The first step is to penetrate the clouds of deceit and distortion and learn the truth about the world,
then to organize and act to change it. That's never been impossible and never been easy. ~Noam Chomsky

Monday, March 12, 2012

Can You Feel My Zen?

In March of 2009 I was convinced that we were going to adopt. Specifically a child with special needs or a waiting child. What that looked like, exactly, I wasn't sure of yet, but God was doing this...work... in me. Everything looked different after that January trip to Ethiopia and my visit to AHOPE. The world was spinning at a new angle.

Never one to believe that feeling "called" means turning off my God-given brain or making wild assumptions that the easiest or most obvious path must be *the* path, I went into research mode. That month I spent all of my free time researching, reading, emailing, and looking at DVDs of children. I so clearly remember the day I filled in an online order for "more information" from one of those agencies.

I remember March of 2009 distinctly. I secretly purchased a few, very small, things. For a future child. Very small. Nothing of note. No clothes. But a few visual reminders tucked into the back of my office closet. A stuffed animal. I remember opening the closet and looking at him when I needed a reminder that someday, I would be a parent.

This little blog hadn't even been born yet.

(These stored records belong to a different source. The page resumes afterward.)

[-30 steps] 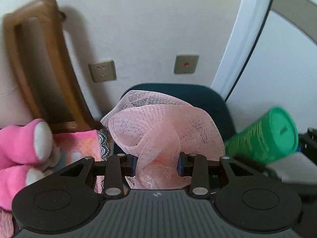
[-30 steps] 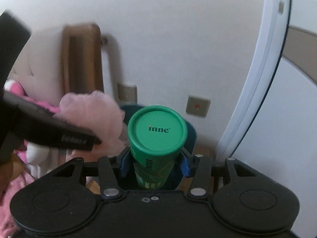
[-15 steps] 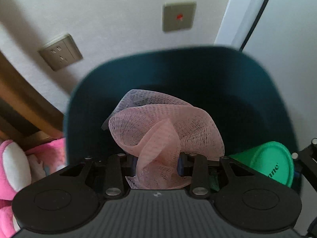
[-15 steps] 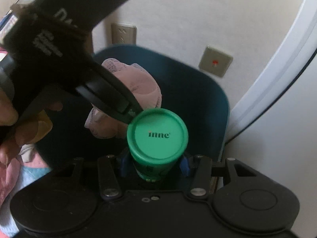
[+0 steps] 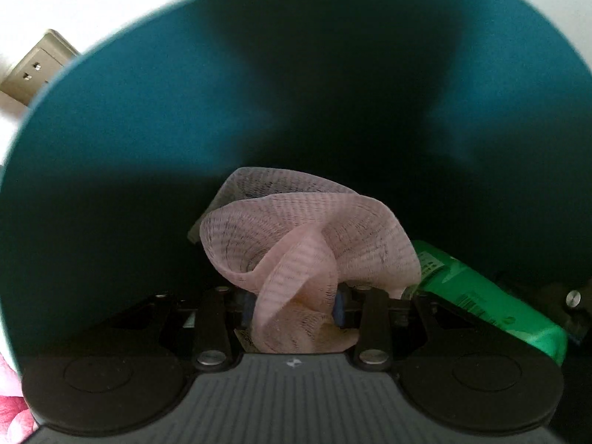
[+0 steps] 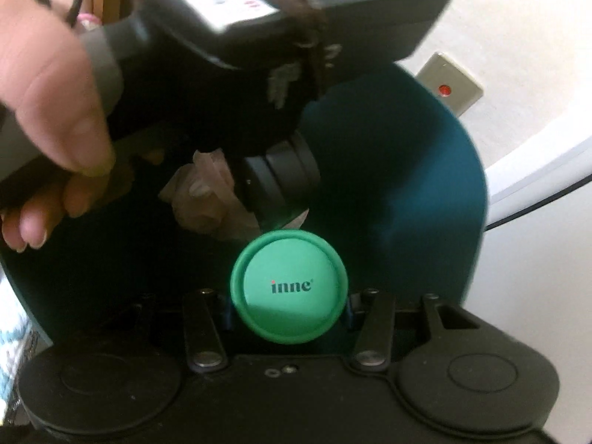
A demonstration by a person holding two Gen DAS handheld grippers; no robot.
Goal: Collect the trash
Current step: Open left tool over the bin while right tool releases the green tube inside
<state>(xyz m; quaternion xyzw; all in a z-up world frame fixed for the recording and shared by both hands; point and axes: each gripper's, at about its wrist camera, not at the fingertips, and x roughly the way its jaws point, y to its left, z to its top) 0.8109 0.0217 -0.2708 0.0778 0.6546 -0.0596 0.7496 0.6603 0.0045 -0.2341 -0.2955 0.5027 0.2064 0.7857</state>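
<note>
A dark teal trash bin (image 5: pixel 148 111) fills the left wrist view, and both grippers point down into its mouth. My left gripper (image 5: pixel 292 309) has a crumpled pink mesh net (image 5: pixel 307 233) between its blue pads; its jaws are opening, with the net still touching both pads. My right gripper (image 6: pixel 288 310) is shut on a green canister (image 6: pixel 288 288) with "inne" on its lid, held over the bin (image 6: pixel 425 166). The canister's body (image 5: pixel 481 296) also shows to the right of the net. A hand (image 6: pixel 44 92) grips the left gripper's handle, and the net (image 6: pixel 199 192) hangs under it.
A wall socket (image 5: pixel 33 66) sits left of the bin. On the wall behind the bin is a switch plate with a red light (image 6: pixel 449 87), and to its right a white door frame (image 6: pixel 536 170). A pink plush toy (image 5: pixel 11 388) lies at the lower left.
Both grippers have dropped towards the bin and tilted downwards, so its inside now fills the views. The left pads stand slightly wider around the net. The canister stays gripped.
</note>
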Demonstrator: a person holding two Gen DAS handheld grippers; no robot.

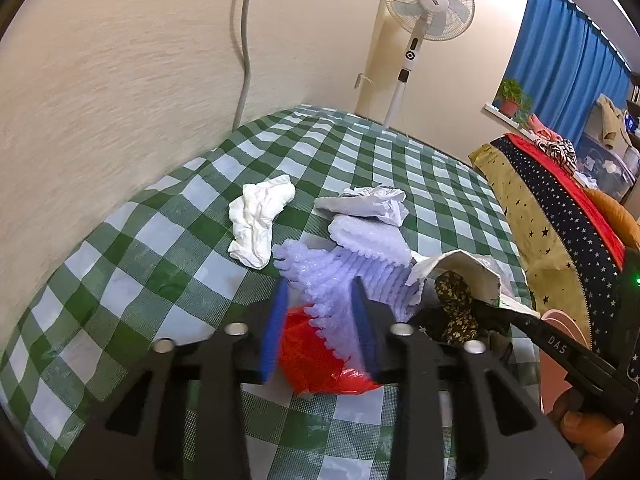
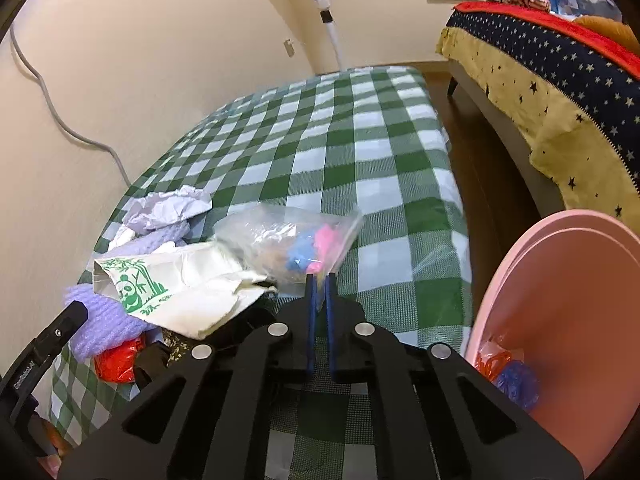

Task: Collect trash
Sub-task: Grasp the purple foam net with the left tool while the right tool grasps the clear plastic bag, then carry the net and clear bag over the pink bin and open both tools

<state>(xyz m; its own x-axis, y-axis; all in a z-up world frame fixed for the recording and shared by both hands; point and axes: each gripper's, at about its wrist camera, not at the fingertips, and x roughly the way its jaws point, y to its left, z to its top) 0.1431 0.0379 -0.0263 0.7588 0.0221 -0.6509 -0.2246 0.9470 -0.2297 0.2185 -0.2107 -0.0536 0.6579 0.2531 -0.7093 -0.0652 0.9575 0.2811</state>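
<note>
On the green checked tablecloth [image 1: 160, 248] lies a pile of trash. My left gripper [image 1: 320, 292] is shut on a lilac foam net [image 1: 332, 280], with a red plastic bag [image 1: 308, 356] under and between its blue pads. My right gripper [image 2: 320, 280] is shut on the near corner of a clear plastic bag [image 2: 280, 236] that holds pink and blue bits. A white bag with a green panda print [image 2: 180, 284] lies to the left of the clear bag. A pink bin [image 2: 568, 304] stands at the right with red and blue trash in it.
A crumpled white tissue [image 1: 260, 220], crumpled paper [image 1: 368, 204] and white foam [image 1: 372, 240] lie further back on the cloth. A bed with a starry cover [image 2: 560, 92] stands right of a strip of dark floor [image 2: 480, 160]. A fan [image 1: 428, 4] stands behind.
</note>
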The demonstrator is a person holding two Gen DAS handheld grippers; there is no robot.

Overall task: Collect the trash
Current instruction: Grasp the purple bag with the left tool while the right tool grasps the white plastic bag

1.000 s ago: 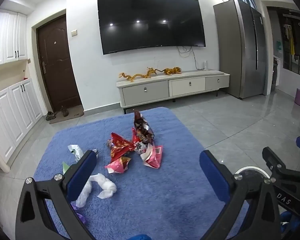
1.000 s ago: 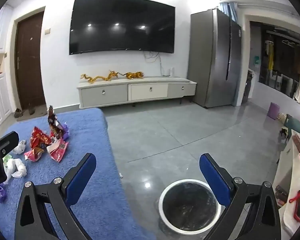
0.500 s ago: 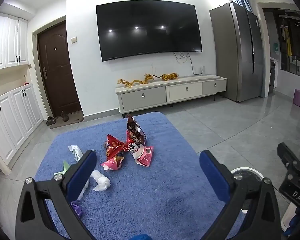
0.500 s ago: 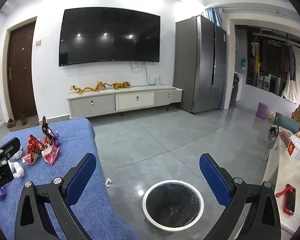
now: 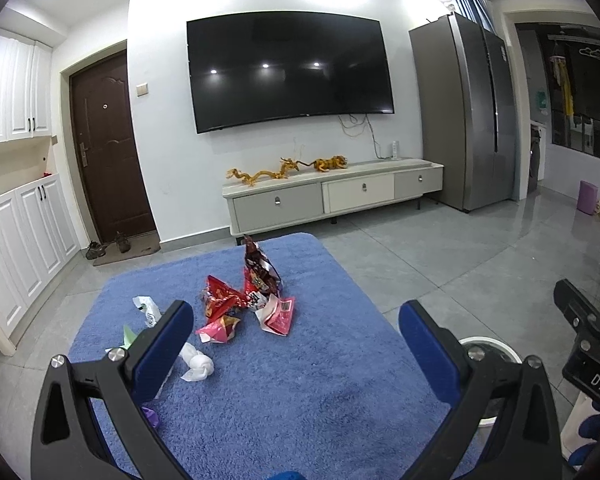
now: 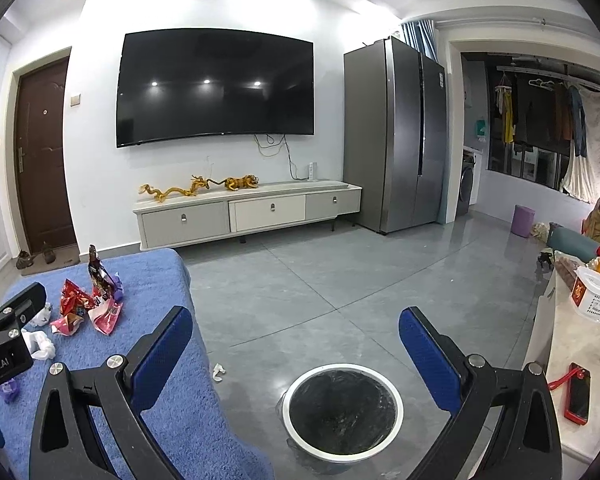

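Note:
Several snack wrappers (image 5: 248, 296) and a crumpled white tissue (image 5: 196, 364) lie on a blue cloth-covered table (image 5: 300, 400). They also show at the left of the right wrist view, the wrappers (image 6: 92, 304) and the tissue (image 6: 40, 344). A white-rimmed trash bin with a black liner (image 6: 342, 408) stands on the floor right of the table; its rim shows in the left wrist view (image 5: 488, 348). My left gripper (image 5: 296, 344) is open and empty, above the table near the trash. My right gripper (image 6: 296, 344) is open and empty, above the bin.
A small white scrap (image 6: 219, 371) lies on the grey floor beside the table. A counter at the right holds a red phone (image 6: 578, 392) and a white container (image 6: 592, 296). A TV cabinet (image 6: 248, 212) and a fridge (image 6: 396, 132) stand at the far wall.
Both grippers have lifted and tilted upward, so the table, trash and bin sit lower and farther in the views. Both stay open and empty.

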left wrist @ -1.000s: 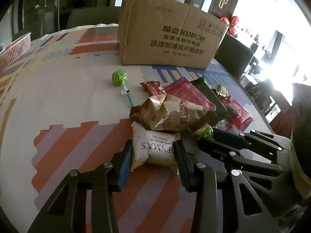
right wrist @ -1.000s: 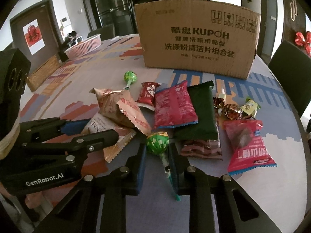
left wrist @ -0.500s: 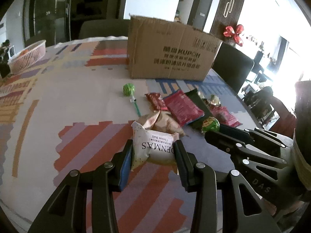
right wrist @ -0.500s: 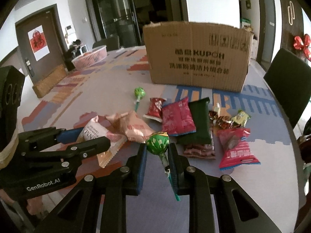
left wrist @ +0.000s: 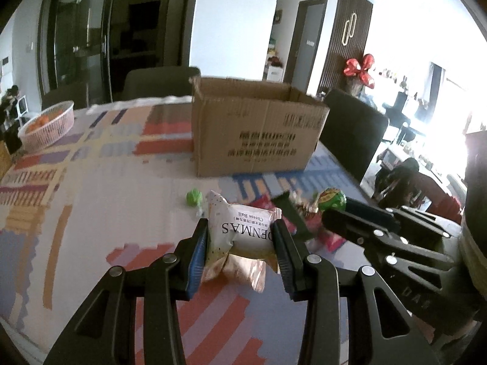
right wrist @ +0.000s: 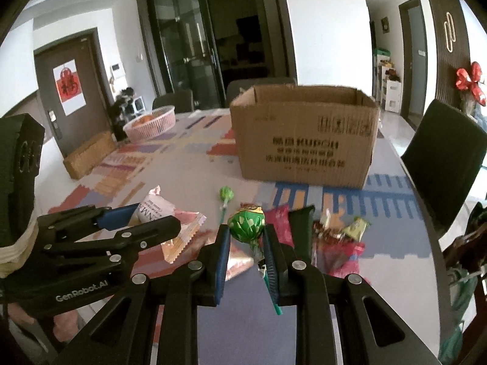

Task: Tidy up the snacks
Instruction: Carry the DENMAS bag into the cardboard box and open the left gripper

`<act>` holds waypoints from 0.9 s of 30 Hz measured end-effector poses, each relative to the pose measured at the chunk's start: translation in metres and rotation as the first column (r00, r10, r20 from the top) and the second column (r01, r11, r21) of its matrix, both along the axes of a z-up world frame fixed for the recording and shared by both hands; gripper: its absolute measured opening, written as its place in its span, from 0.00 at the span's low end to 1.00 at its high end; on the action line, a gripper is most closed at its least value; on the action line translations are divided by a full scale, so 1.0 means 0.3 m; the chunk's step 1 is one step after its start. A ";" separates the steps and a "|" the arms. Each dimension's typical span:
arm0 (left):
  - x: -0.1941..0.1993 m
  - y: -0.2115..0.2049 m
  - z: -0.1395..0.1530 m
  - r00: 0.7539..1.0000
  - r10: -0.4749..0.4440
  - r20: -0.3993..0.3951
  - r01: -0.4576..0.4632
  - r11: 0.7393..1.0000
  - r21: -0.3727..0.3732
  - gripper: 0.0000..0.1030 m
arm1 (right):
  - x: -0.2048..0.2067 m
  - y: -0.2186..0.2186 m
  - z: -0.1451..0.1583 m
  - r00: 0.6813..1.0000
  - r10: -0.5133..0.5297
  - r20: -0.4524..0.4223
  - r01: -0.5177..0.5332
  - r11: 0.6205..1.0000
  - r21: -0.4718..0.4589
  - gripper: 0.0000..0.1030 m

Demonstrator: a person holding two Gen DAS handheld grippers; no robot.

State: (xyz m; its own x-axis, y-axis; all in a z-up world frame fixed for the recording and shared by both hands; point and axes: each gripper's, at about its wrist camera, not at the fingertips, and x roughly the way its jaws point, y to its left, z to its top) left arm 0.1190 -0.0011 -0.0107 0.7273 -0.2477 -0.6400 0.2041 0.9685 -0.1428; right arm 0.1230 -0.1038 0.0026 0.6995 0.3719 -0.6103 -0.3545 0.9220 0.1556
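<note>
My left gripper (left wrist: pixel 240 243) is shut on a white "DENMAS" cheese ball packet (left wrist: pixel 243 234) and holds it above the table. My right gripper (right wrist: pixel 245 245) is shut on a green lollipop (right wrist: pixel 246 228) whose stick hangs down; both show in the left wrist view, the lollipop (left wrist: pixel 331 199) at right. An open cardboard box (right wrist: pixel 304 140) stands farther back on the table; it also shows in the left wrist view (left wrist: pixel 255 130). A second green lollipop (right wrist: pixel 226 195) and a pile of snack packets (right wrist: pixel 331 240) lie on the table below the grippers.
The table has a patterned cloth (left wrist: pixel 91 188). A pink basket of oranges (right wrist: pixel 150 123) stands at the far left, with a wicker tray (right wrist: pixel 88 155) near it. Dark chairs (right wrist: pixel 447 158) stand around the table, one at the right edge.
Both grippers have risen from the table with their snacks, and the view now looks over the box's open top. The brown snack packet stays on the table below.
</note>
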 end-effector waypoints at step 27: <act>0.446 -0.089 0.344 0.973 -0.036 0.228 0.019 0.997 0.075 0.40 | 0.375 -0.073 0.320 0.978 -0.087 0.190 0.080 0.996 0.048 0.23</act>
State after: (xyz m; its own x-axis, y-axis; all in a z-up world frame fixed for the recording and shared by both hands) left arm 0.2528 -0.0278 0.0925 0.8500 -0.2291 -0.4743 0.2499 0.9681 -0.0199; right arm 0.2355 -0.1257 0.0986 0.8317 0.3283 -0.4478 -0.3032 0.9441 0.1291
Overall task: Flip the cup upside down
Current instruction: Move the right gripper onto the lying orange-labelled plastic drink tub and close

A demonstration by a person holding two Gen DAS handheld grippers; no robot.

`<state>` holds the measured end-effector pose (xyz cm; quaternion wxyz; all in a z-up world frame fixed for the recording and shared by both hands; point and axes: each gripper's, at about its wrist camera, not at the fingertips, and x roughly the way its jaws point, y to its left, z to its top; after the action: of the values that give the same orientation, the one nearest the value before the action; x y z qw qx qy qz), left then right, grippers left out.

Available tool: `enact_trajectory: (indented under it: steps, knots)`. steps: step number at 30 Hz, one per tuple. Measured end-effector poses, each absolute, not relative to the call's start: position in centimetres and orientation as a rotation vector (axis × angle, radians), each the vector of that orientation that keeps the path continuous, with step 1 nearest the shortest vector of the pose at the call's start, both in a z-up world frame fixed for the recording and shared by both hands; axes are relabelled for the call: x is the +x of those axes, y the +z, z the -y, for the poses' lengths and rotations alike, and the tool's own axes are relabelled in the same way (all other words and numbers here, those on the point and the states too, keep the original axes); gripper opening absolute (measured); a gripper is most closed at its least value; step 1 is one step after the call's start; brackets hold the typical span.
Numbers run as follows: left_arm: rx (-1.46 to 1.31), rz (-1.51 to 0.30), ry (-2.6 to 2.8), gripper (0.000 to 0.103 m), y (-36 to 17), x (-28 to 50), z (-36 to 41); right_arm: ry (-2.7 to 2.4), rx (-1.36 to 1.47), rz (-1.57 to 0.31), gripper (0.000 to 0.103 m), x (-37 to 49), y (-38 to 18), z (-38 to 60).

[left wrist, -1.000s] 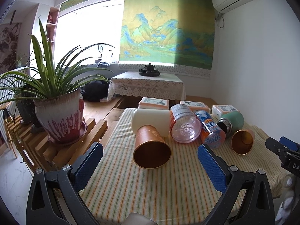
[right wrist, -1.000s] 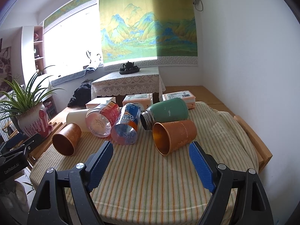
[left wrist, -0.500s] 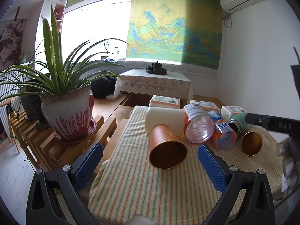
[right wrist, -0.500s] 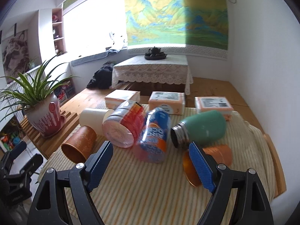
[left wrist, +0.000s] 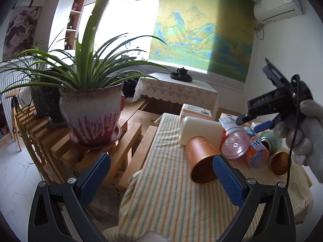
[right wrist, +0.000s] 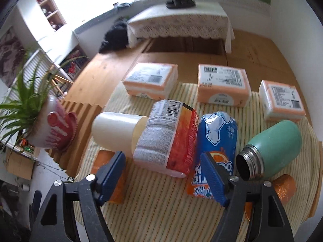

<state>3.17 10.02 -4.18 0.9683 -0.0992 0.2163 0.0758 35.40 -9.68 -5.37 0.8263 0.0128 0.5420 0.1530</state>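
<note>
Several cups lie on their sides on a striped cloth table (left wrist: 161, 191). A copper cup (left wrist: 201, 161) lies mouth toward me, just left of the right finger of my open, empty left gripper (left wrist: 161, 179). A cream cup (left wrist: 199, 130) lies behind it. A second copper cup (left wrist: 279, 165) lies at the right. My right gripper (right wrist: 163, 175) is open and empty, high above the table, over a clear bottle with an orange label (right wrist: 169, 139). The cream cup (right wrist: 117, 133) and both copper cups (right wrist: 105, 161) (right wrist: 284, 187) also show in the right wrist view. The right gripper (left wrist: 268, 111) shows in the left wrist view.
A blue and orange bottle (right wrist: 216, 145) and a green flask (right wrist: 272, 151) lie beside the cups. Three tissue packs (right wrist: 222, 84) line the table's far edge. A potted plant (left wrist: 90, 117) stands on a wooden rack (left wrist: 66, 151) left of the table.
My left gripper has shifted left, away from the table toward the plant. My right gripper has risen and tilted down over the bottles.
</note>
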Motion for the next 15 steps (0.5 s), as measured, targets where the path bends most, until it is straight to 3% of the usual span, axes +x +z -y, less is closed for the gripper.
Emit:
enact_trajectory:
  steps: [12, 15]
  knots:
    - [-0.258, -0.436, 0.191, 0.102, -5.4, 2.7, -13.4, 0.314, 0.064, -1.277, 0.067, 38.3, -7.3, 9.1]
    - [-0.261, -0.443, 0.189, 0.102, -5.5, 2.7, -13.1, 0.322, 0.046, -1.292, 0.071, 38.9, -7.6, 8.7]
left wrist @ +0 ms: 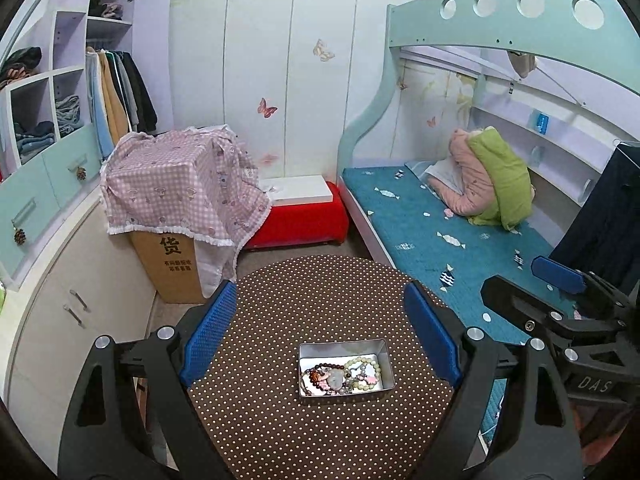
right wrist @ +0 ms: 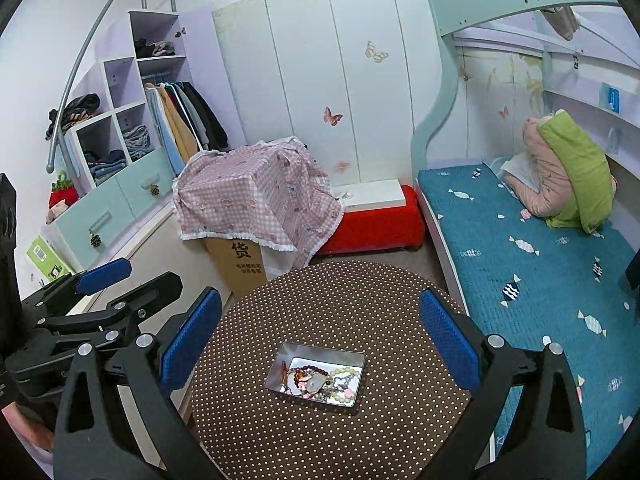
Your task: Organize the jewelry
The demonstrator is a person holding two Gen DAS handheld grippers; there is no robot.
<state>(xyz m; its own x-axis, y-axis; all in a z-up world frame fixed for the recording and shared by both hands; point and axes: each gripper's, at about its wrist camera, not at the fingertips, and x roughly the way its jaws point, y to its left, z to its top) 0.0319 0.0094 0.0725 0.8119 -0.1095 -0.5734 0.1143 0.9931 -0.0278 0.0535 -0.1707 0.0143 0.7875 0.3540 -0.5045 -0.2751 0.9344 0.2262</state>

But I was reading a friend's adoption blog, and her friend's blogs, and her friend's blogs. On our nightly walks around the lake with the dogs, I would feed J tiny bits of information. Tiny tiny bits. He wasn't quite ready yet.

The rest is history. You and I all know the rest. And for posterity it is all recorded on our original blog: http://www.at-the-watershed.blogspot.com/2009/07/watershed.html (my first post, July 2009, on the old blog.)

Now, here we are, together. You, me, this often neglected blog.
J, Ariam and I.
My utterly fantastic circle of Ethiopian adoption friends who have come to mean the world to me both in person and online.

And that brings me to July of 2011. In July, a week after Ariam's 2nd birthday party, we sat at the playground watching her bravely slide down the biggest twirly slide all by herself. And in a less than 10 minute conversation agreed that we would do it again in a heartbeat. All the pain of searching for Ariam's first mother (a post for another time), all of the heartache of infertility and figuring out what to do about it (nothing), all of the questions about ethics in adoption, all of the time and money. We still wanted to do it again. Because we are selfish like that. Ariam has made us both insanely happy. And we want more. More happiness. More laughter. And we want her to have somebody to grow up with.

I immersed myself back into learning. Learning more about domestic adoption. Continuing the fight to find Ariam's truth/first family in Ethiopia. Asking myself and others hard questions about adoption systems, both in the U.S. and in other countries we were considering.

A couple of months ago we decided that we were ready to move forward. This month, every Wednesday, we have our homestudy visits. We've been fingerprinted. We've started collecting all of those endless pieces of paper that, when put together, tell the story of our lives: medicals, bank statements, taxes, loans, marriage certificate, birth certificates, employment letters, references, psych evaluations, and on and on.

No tears. No hoarding of secret baby clothes or toys. No overreading of blogs. Just a peace that comes with knowing that we did this once and we can do it again. The peace of knowing that we've done our homework, we are prepared, Ariam is ready, and at some point, hopefully in 2012 or 2013, we will be the parents of 2.

But with my relatively new zen attitude has come a new realization that, while I loved to share our journey to Ariam here on this blog, I'm not so sure I can share to the same extent this time around.

It worries me. That he or she will someday read here and believe he/she was less wanted just because mama's learned to reign it in a bit...

Hopefully not though. Hopefully he/she will know that all the same excitement, yearning, and love applies the second time around. It's just a very different process moving from 10 years of aching to be a parent to adopting again while parenting an almost 3 year old!

At some point I will be ready to share about where we are adopting from. And I'm absolutely positive I'll be quoting some good Sara Groves lyrics (because obviously she writes her music to coorespond exactly to my adoption emotions!)  In the meantime, thanks for reading.